*** Opening of Stored data ***
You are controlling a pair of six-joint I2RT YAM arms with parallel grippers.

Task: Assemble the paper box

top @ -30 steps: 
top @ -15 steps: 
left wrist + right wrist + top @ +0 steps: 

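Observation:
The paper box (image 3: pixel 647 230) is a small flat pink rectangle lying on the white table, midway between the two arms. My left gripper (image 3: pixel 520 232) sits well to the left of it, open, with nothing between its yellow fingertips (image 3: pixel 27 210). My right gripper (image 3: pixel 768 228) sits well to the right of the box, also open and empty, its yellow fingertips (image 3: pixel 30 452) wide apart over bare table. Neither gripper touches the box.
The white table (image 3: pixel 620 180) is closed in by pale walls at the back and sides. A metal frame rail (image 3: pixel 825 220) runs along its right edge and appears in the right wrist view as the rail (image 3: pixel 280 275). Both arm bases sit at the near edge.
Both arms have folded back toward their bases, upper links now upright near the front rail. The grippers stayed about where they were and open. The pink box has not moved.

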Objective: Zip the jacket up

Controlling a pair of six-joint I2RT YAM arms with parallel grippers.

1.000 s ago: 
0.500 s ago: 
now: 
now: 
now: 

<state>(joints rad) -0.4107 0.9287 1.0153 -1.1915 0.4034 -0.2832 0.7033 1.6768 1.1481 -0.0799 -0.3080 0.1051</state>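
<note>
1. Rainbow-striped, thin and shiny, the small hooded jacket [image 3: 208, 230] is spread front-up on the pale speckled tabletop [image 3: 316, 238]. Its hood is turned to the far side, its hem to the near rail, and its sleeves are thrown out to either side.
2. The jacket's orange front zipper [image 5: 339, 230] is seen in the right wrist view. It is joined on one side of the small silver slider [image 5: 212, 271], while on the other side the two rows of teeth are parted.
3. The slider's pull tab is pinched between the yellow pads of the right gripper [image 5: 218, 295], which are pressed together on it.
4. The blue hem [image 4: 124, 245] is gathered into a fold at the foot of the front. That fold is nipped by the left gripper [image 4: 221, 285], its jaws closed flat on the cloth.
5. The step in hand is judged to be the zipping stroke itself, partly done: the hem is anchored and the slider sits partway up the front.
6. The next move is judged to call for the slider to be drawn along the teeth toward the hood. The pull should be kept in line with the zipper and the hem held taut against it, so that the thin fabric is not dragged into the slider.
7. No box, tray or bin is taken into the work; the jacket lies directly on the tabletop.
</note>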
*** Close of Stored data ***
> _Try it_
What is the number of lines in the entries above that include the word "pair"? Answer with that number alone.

> _Task answer_
2